Selige Marthe Robin – eine Mystikerin -

geboren am 13. März 1902 in Châteauneuf-de-Galaure im Département Dròme in Frankreich
gestorben am 6. Februar 1981 in Chateauneuf-de-Galaure im Departement Dròme in Frankreich

Marthe Robin wurde als sechstes Kind von Kleinbauern geboren. Die Schule konnte sie wegen ihres schwachen Gesundheitszustandes nur unregelmäßig besuchen.

1918 erkrankte sie – vermutlich an einer Gehirnlähmung – und wurde bettlägrig. Nach zwischenzeitlicher Besserung trat Marthe in den Ditten Orden der Franziskaner ein. Aber bald darauf waren ihre Beine gelähmt und sie war wieder ans Bett gefesselt. Marthe litt an Rheuma, Kopf- und Magenschmerzen und vertrug kein Licht. Außer der heiligen Kommunion nahm sie keine Nahrung mehr zu sich. Sie konnte kaum mehr schlafen und war auf Pflege angewiesen.

In dieser Zeit des körperlichen Verfalls erlebt Marthe eine außergewöhnliche Vertiefung ihres Glaubenslebens.
Am 25. März 1922 erscheint ihr die Gottesmutter, die sie fortan tröstet, anleitet und in ihre Berufung einführt.

1927, als sie wieder an der Schwelle des Todes steht, erscheint ihr die heilige Thérèse, und klärt sie über diese Berufung auf:
Marthe soll die Mission der kleinen Heiligen von Lisieux in der Welt fortsetzen.Wir stehen am Beginn eines intensiven mystischen Lebens. Marthe wird ihren von der Krankheit bedingten Leidensweg in der Aufopferung fruchtbar machen. „Jeder kann und soll seiner Berufung folgen, nur ich nicht … Ich habe mit Gott gestritten … Niemandem von euch wünsche ich, mit Gott zu kämpfen.“

Am Ende dieses Ringens stellt sich jedoch ein tiefer innerer Friede ein – trotz der fortbestehenden unerträglichen Leidens.
So schreibt sie am 22. Jänner 1930 in ihr Tagebuch: „Nach Jahren der Ängste, der Sünden, nach vielen physischen und moralischen Prüfungen, habe ich es gewagt, mich für Jesus Christus zu entscheiden.“ Diese Hingabe ist die Antwort auf eine Erscheinung Jesu in der Nacht vom 4. Dezember 1928. Damals hatte sie der Herr gefragt, ob sie bereit sei, für die Bekehrung der Sünder zu leiden.

Von da an wird sie zu einer weiteren Form der Hingabe geführt: Zur Vereinigung mit dem gekreuzigten Jesus.
Zwischen 1930 und 1932 treten bei Marthe Stigmata auf und sie wird jeden Freitag bis an ihr Lebensende die Passion Christi.

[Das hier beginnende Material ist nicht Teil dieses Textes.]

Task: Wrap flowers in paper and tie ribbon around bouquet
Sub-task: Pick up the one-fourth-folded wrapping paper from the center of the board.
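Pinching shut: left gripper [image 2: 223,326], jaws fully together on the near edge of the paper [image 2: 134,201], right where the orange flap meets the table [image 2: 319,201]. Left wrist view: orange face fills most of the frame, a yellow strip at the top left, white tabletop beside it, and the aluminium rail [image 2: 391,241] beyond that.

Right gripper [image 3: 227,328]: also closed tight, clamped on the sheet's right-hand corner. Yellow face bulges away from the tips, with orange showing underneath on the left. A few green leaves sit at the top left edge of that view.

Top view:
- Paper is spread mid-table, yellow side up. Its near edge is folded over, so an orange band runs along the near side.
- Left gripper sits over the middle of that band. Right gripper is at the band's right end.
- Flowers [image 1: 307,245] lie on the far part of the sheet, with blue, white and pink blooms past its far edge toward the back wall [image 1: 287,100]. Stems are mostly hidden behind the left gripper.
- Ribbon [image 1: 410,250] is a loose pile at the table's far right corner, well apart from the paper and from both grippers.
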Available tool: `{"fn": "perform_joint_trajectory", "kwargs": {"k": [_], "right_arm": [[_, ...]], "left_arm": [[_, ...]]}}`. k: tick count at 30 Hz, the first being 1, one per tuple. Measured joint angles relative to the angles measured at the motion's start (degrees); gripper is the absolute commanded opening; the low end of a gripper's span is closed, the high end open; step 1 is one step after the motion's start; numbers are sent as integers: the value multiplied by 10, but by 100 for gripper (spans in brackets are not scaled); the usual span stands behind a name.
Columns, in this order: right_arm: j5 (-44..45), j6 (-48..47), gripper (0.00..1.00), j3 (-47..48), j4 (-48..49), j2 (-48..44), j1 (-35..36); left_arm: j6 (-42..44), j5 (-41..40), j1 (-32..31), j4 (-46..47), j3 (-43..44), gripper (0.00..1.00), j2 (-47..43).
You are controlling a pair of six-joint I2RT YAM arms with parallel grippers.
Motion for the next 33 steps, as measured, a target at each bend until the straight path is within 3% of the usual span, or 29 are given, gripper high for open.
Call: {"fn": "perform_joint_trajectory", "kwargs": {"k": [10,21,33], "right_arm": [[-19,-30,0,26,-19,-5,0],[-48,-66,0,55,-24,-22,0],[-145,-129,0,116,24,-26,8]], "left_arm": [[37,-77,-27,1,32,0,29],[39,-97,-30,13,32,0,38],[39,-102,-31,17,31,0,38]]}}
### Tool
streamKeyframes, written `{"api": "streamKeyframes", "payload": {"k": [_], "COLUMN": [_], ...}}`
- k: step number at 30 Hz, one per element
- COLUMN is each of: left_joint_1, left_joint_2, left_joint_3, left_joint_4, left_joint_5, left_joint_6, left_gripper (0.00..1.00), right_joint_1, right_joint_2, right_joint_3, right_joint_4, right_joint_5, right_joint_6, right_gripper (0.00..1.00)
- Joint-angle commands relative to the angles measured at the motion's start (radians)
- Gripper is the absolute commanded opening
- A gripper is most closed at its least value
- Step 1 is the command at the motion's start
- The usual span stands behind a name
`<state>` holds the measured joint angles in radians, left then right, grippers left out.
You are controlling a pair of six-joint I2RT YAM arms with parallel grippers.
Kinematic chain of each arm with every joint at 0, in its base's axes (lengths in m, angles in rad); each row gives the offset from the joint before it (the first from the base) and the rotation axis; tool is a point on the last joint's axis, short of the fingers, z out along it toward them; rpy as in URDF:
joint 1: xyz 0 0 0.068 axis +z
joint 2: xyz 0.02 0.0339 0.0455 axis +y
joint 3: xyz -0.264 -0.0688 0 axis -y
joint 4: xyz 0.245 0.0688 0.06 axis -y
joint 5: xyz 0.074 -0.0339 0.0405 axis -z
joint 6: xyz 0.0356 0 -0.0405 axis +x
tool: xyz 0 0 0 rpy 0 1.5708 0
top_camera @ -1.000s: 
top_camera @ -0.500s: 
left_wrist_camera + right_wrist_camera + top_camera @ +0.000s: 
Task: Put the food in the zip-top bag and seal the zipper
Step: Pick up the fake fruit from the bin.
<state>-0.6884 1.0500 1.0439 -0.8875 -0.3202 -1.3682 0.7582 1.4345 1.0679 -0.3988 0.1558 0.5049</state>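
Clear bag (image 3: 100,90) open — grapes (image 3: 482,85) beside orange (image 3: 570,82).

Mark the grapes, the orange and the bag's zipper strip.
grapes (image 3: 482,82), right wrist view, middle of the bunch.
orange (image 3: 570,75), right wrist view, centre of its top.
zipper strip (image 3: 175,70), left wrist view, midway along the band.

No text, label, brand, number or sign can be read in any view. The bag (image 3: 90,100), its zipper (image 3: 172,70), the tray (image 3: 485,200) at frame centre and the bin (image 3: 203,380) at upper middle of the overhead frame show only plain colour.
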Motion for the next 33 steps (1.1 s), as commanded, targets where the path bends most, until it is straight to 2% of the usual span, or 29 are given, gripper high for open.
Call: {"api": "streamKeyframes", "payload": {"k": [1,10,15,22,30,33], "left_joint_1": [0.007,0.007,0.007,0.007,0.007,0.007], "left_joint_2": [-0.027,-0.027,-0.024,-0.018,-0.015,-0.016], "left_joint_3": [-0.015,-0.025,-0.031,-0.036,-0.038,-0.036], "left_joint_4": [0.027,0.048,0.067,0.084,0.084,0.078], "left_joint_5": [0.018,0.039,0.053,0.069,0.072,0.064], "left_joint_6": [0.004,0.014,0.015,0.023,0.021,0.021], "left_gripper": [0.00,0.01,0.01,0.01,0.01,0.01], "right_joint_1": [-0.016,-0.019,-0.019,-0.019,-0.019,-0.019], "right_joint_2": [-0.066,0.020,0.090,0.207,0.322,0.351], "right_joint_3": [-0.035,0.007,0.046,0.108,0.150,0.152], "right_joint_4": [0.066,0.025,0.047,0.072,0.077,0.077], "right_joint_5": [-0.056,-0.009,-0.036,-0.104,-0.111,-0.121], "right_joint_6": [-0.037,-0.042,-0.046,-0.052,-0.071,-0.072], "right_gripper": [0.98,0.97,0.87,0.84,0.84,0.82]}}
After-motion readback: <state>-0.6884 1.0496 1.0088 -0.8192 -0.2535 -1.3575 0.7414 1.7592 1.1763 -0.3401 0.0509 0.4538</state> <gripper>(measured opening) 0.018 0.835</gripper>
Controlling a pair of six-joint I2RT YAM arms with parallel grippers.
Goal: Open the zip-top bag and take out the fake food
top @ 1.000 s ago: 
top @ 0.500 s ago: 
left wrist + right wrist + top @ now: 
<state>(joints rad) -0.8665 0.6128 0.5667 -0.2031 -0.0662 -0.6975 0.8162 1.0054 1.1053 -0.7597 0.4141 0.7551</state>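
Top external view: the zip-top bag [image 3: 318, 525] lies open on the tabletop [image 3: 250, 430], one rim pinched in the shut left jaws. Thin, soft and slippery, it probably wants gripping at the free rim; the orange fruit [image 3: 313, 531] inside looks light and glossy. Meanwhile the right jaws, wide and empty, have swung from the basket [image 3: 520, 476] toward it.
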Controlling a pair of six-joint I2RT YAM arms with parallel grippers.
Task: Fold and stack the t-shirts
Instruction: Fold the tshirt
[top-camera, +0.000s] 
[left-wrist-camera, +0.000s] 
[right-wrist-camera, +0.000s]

Ab 1929 waren auch ihre Hände gelähmt und sie empfing sie die Stigmatisierung durch die Wundmale Jesu und erlebte jeweils von Donnerstag bis Freitag das Leiden Christi so intensiv, dass ihr – den Berichten nach – Blut aus der Stirn und den Augen austrat.

1934 wurde auf ihre Bitten hin eine christliche Schule für Mädchen eröffnet, der später eine Realschule und eine Hauswirtschaftschule folgten. Auf Grund ihrer Anregung wurden
1936 die „Foyers de Charité”, „Heimstätten der Nächstenliebe” gegründet als Gemeinschaften von Priestern und Laien, die in der Welt Zeugnis für die Nächsten- und Gottesliebe geben und dazu Exerzitien abhalten.

1940 erblindete Marthe.

Am 6. Februar 1981 stirbt Marthe Robin.

Vier Bischöfe und mehr als 200 Priester konzelebrierten bei ihrem Requiem am 12. Februar 1981, zu dem eine Unzahl von Gläubigen in den kleinen französischen Ort Châteauneuf de Galaure gepilgert war.

Marthes Zimmer in Châteauneuf-de-Galaure wurde zum Wallfahrtsort. Seit ihrem Tod haben mehr als 430.000 Menschen das Zimmer besucht, in dem sie den Großteil ihres Lebens verbracht hat.

1942 bestätigt eine ärztliche Kommission das Auftreten von Wundmalen an der Stirn, im Gesicht, an den Händen und an der Brust.

Am 7. November wurde Marthe Robin von Papst Franziskus I. selig gesprochen.